Des Français qui s’apprêtent à participer confient à l’AFP les raisons, multiples, de leur colère. La perspective de la chute du gouvernement de François Bayrou, qui va solliciter la confiance de l’Assemblée nationale le 8 septembre, semble renforcer leur détermination plutôt que la dégonfler.
Annie, « excédée »
Annie, 76 ans, se dit « excédée de voir que depuis que Macron est là, c’est pire que jamais, l’argent est distribué à ceux qui en ont déjà ». « Ça fait 20 ans qu’on voit tous les avantages sociaux qui s’étiolent », souligne cette ancienne assistante de direction, qui vit en Seine-et-Marne.
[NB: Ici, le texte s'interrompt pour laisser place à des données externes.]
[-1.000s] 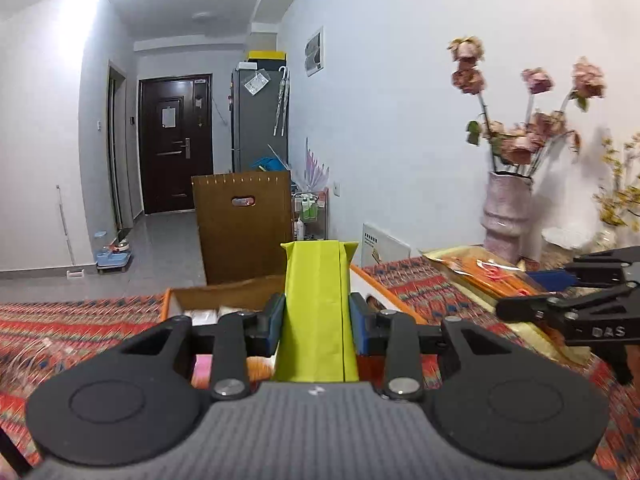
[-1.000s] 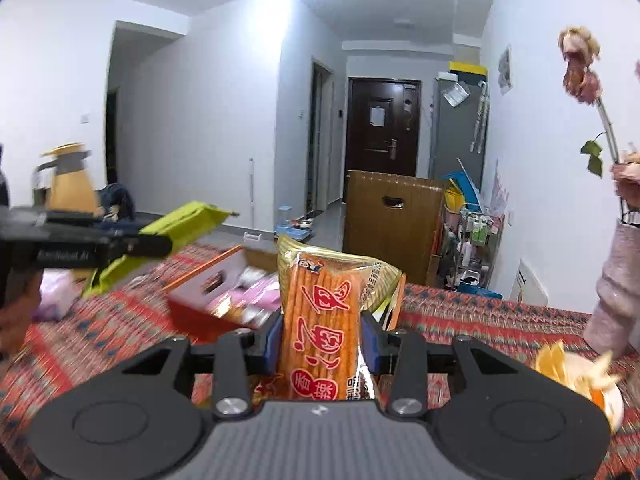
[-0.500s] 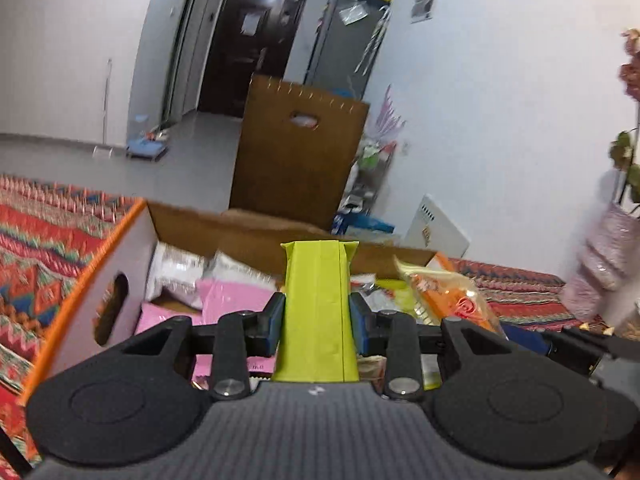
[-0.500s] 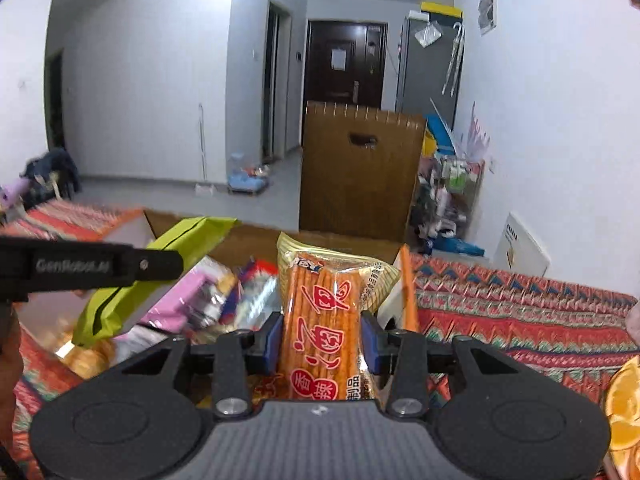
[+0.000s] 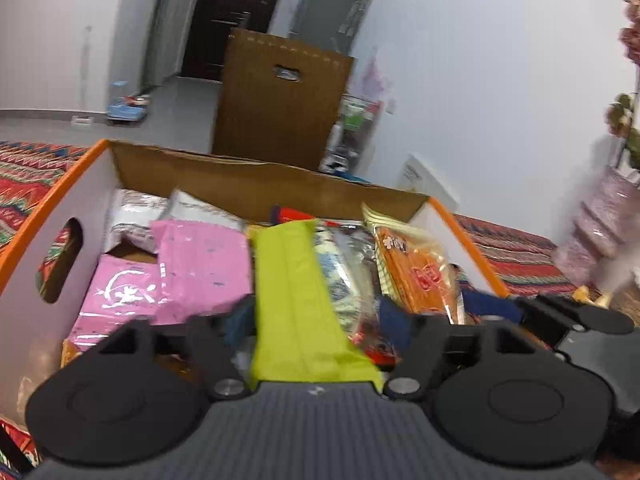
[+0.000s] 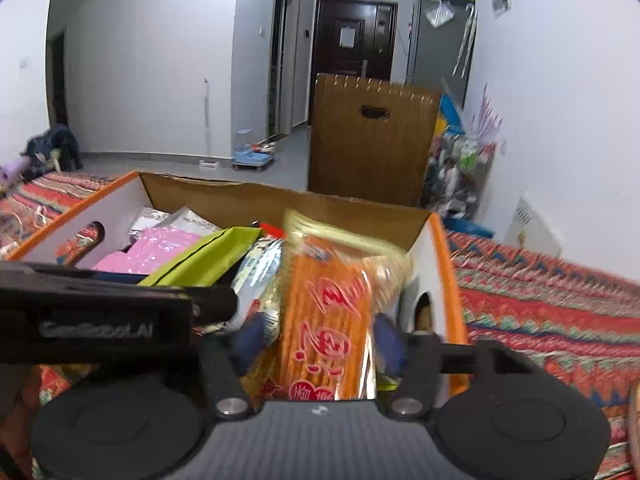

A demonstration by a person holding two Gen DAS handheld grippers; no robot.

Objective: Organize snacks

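Left gripper (image 5: pixel 316 320) spread around lime-green flat packet (image 5: pixel 298 304); right gripper (image 6: pixel 320 340) spread around orange red-lettered snack bag (image 6: pixel 328 320). "GenRobot.AI" read only in right view, on left gripper's side.

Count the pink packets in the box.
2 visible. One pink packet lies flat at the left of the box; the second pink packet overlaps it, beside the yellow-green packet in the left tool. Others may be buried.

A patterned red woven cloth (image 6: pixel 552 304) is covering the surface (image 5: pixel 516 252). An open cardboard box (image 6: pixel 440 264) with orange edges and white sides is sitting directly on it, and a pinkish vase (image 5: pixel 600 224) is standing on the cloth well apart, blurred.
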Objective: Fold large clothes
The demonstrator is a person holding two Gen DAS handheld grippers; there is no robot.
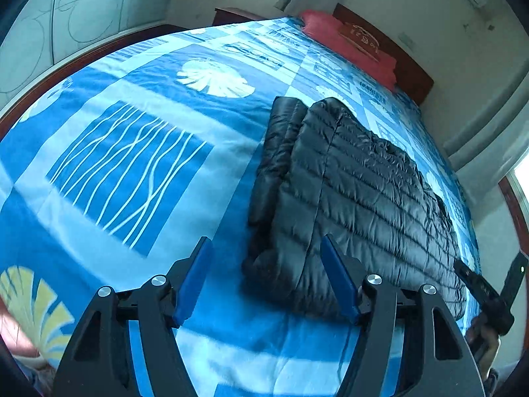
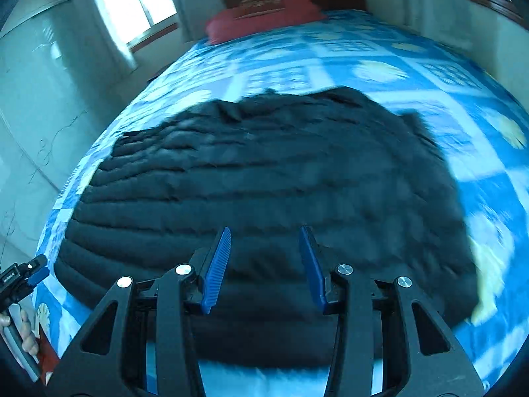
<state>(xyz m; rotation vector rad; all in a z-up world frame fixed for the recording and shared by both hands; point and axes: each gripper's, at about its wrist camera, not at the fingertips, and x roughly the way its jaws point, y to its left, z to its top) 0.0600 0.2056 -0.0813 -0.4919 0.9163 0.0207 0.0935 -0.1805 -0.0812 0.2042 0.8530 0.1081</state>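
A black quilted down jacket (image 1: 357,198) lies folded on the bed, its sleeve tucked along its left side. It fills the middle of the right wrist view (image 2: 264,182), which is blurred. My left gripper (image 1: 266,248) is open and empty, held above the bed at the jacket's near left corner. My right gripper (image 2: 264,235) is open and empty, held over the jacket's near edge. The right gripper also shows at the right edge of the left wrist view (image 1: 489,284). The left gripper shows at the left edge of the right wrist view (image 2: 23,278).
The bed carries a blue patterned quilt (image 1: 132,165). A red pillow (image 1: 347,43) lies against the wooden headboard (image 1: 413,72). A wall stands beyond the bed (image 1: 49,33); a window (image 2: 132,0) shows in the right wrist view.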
Ayant toujours eu « des idées de gauche », elle est parfois allée manifester lors des « grèves importantes » et compte participer cette fois-ci après 20 ans sans se mobiliser.
Benjamin: « un fossé avec l’élite politique »
Pour Benjamin Ball, 41 ans, d’Argenteuil (Val d’Oise), membre de l’Après qui regroupe des anciens de LFI, « un fossé s’est créé avec l’élite politique qui travaille pour les milliardaires ». Les annonces budgétaires du Premier ministre ont été « la goutte d’eau qui fait déborder le vase de notre indignation », résume le quadragénaire, au chômage et en recherche d’une alternance dans le cadre d’une reprise d’études, engagé de longue date pour la défense des sans-papiers ou le climat.
Leïla veut une mobilisation féministe
La colère de Leïla, 28 ans, qui donne des cours particuliers de mathématiques à Nantes, est alimentée par l’allongement à sept jours du délai de carence pour le versement des indemnités d’arrêt maladie, le refus d’abroger la réforme des retraites, l’augmentation du budget de la Défense « en obéissant à Trump ». Depuis peu membre de LFI, elle aimerait aussi que la mobilisation ait une dimension féministe, car « la pauvreté crée pour les femmes les conditions de leur non-sécurité », en retardant le moment où elles quittent un conjoint violent.
Gilbert, une « extension des Gilets jaunes »
A 82 ans, le Montpelliérain Gilbert Rigal, fait partie d’un noyau de Gilets jaunes qui maintient depuis une présence sur un rond-point. Cet informaticien à la retraite espère que « Bloquons tout » soit « une extension du mouvement des Gilets Jaunes », « écrasé par la répression ». Il dénonce l’austérité mais également le fait qu’Emmanuel Macron se soit « assis sur le résultat des élections » et l’interdiction de certaines manifestations pro-palestiniennes.
Également ancienne Gilet jaune, en Haute-Garonne, Joséphine, conseillère en insertion professionnelle de 54 ans, estime que le gouvernement « ne prend pas en compte la précarité des salariés ». « On fait les courses à Lidl, on compte tout. Qui peut manger bio aujourd’hui ? », s’interroge-t-elle. Elle est révoltée par la possible suppression de deux jours fériés et la révision du statut des affections longue durée.
– Caroline, « inquiète pour la santé mentale des enfants »
Parmi ses griefs, Caroline Marcel, professeur d’histoire-géographie à Vitrolles (Bouches-du-Rhône), syndiquée à Sud-Education, cite « l’année blanche pour les prestations sociales ».
« Je m’inquiète pour la santé mentale des enfants, de plus en plus déprimés alors qu’on a de moins en moins de médecins, infirmières et psys scolaires », dit aussi l’enseignante quadragénaire, qui a participé à Nuit Debout et aux Gilets jaunes.
Chloé: « les taxes sur les riches jamais votées »
Préparatrice en pharmacie de 35 ans, Chloé Souské se dit indignée « que les taxes sur les riches ne soient jamais votées alors qu’on nous demande de nous serrer la ceinture ». Cette habitante de Monterfil, un village d’Ille-et-Vilaine, ancienne Gilet jaune, pointe aussi un « déni de démocratie », les « manifestations, pétitions, conventions de citoyens » qui ne débouchent sur rien.